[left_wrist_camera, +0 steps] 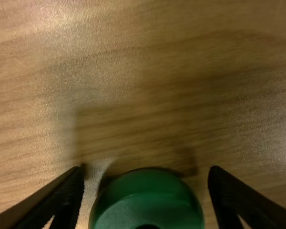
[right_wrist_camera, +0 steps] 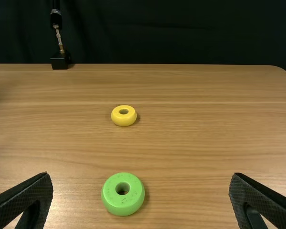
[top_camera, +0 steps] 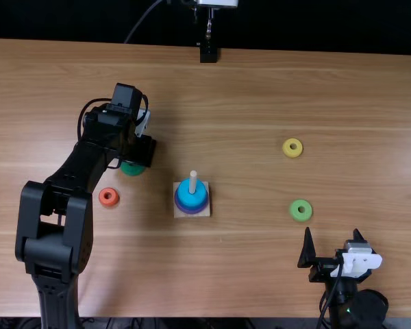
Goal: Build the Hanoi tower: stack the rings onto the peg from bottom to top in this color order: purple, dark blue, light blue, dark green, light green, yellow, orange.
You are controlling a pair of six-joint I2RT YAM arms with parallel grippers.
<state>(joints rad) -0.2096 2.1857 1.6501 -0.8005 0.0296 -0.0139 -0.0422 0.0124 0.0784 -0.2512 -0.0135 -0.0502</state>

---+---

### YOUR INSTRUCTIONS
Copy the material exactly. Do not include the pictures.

### YOUR RESPONSE
[left_wrist_camera, +0 steps] 
[right_wrist_camera, +0 steps] 
[top_camera, +0 steps] 
Goal: Build the Hanoi tower: stack the rings onto the peg from bottom to top in this color order: purple, dark blue, light blue, dark green, light green, yellow, orange.
You are controlling a pair of six-joint I2RT YAM arms with parallel grippers.
<state>(joints rad) -0.2096 2.1857 1.6501 -0.8005 0.0296 -0.0139 -0.0422 0.0124 0.0784 -0.2512 -0.0135 -0.0502</state>

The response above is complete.